Inoltre si deve posizionare la scopa con la parte superiore rivolta verso l’alto sotto la cappa, in modo che, se una strega dovesse cercare di entrare, dovrebbe  perdere tempo contando le paglie di cui è composta la scopa, mentre la cima sarà già cucita e pronta per essere cotta.

La preparazione della farcia è un processo complesso che richiede numerosi ingredienti e  della carne finiva il quinto quarto, cioè quei tagli meno nobili, come animella, cervella, testicoli, poppa, midollo, uniti a uova, aglio, polpa di vitello, schienale, pinoli, Parmigiano Reggiano grattugiato, maggiorana, bietoline giovani, prezzemolo, piselli, carote, mollica di pane, olio extravergine d’oliva ligure, sale e pepe.

Una volta preparata la farcia, la carne di vitello è tagliata in modo da formare una tasca e viene farcita con gli ingredienti,  si deve bilanciare con attenzione la quantità di farcia rispetto alla dimensione della tasca, che non deve mai superare la metà, dato che il ripieno tende a gonfiarsi durante la cottura, rischiando così di fuoriuscire.

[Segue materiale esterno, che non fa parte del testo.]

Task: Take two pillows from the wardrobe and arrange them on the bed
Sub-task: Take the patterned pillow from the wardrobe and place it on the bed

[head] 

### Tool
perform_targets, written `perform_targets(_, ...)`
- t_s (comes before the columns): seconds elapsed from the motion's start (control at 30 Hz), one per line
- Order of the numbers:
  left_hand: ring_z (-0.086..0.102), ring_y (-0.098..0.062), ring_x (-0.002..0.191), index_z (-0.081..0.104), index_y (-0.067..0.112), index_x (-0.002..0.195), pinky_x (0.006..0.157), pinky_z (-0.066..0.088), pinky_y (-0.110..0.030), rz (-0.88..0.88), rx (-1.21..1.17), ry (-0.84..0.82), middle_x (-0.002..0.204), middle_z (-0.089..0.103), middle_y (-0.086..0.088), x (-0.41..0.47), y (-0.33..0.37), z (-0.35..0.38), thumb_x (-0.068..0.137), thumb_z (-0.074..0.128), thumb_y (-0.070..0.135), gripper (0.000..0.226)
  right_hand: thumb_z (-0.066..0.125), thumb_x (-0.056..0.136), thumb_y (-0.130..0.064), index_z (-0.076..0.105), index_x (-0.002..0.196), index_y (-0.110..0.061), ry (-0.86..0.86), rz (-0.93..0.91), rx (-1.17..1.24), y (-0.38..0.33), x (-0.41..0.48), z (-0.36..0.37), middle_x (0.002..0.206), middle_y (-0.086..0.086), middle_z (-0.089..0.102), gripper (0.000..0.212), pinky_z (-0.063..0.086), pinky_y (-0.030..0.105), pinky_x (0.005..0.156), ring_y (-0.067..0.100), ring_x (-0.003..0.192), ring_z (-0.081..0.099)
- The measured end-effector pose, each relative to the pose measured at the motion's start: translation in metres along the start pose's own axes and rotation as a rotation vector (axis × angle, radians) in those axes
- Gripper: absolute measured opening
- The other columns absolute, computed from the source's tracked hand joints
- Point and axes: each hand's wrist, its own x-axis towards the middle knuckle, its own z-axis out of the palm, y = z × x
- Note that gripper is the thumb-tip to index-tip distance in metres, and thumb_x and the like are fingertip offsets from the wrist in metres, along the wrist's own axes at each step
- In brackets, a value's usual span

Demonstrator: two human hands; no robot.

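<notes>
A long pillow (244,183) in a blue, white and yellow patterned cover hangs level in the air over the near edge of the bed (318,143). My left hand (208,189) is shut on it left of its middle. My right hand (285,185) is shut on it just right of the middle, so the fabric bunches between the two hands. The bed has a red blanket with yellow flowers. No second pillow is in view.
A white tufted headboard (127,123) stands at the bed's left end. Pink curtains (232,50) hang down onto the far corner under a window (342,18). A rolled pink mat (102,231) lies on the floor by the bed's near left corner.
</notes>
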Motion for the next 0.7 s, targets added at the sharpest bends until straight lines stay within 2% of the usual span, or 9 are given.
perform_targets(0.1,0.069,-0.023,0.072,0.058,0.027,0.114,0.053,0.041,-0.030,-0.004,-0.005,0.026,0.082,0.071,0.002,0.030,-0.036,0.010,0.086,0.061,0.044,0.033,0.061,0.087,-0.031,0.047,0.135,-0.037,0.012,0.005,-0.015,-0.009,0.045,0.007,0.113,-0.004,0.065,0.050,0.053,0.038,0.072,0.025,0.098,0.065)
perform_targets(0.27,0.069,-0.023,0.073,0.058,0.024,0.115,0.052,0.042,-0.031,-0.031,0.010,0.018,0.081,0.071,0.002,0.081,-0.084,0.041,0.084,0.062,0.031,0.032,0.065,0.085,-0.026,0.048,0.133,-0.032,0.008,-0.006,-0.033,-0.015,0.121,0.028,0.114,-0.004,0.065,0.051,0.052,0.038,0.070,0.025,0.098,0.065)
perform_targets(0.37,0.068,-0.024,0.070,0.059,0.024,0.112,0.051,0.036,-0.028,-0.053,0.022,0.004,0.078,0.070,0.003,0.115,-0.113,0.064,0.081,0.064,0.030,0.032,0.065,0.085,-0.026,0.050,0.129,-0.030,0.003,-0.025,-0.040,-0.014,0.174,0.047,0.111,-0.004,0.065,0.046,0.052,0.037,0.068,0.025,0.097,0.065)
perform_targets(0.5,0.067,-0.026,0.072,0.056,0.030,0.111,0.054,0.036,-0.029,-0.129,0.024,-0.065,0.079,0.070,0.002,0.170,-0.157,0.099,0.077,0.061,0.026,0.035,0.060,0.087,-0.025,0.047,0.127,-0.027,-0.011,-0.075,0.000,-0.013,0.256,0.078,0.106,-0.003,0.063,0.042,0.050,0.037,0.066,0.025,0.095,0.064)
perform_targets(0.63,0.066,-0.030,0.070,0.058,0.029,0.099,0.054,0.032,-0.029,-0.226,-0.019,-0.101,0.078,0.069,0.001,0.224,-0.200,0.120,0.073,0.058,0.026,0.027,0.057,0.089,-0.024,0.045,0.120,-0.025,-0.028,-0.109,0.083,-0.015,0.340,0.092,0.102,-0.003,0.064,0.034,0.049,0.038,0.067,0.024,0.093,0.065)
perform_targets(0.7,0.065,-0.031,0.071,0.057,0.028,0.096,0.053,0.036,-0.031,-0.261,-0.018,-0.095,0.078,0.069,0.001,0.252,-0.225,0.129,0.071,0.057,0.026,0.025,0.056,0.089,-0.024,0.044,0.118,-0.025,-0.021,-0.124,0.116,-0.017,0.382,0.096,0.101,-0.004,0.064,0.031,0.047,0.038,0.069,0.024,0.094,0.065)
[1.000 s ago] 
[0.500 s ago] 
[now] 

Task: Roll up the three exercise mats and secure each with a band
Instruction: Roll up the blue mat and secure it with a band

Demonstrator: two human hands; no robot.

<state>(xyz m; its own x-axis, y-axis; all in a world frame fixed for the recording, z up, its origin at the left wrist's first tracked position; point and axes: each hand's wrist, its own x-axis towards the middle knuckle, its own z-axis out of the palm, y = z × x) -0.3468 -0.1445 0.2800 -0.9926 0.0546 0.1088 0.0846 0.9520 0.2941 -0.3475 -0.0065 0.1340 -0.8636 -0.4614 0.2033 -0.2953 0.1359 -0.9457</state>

Successivamente, la cima è cucita a mano con filo o spago bianco per alimenti, per sigillare la farcitura nell’involucro di carne di vitello ed impedirne la dispersione durante la cottura, poi viene avvolta in un telo di lino e bollita con verdure per diverse ore.

Durante la cottura, è importante controllare periodicamente la carne e punzecchiarla con uno spillo in modo da far fuoriuscire l’aria ed il vapore che si sono formati durante la farcitura.

Alla fine la cima deve essere riposta su un piano e lasciata raffreddare a temperatura ambiente con un peso sulla sommità. .

La cima ripiena è che può essere gustato sia in inverno che nel periodo estivo e tradizionalmente veniva servita a temperatura ambiente, tagliata in fette non troppo sottili, dello spessore di 1,5 centimetro circa e può essere servita come secondo piatto, accompagnata da un contorno di verdure o insalata, ma può anche essere gustata con brodo di cottura, che diventa particolarmente saporito per presenza degli ingredienti della farcia.

Da sempre la cima è un piatto immancabile sulle tavole genovesi del pranzo  di Pasqua, perfetto per essere condiviso con amici e parenti, perfetto per stupire e deliziare i commensali.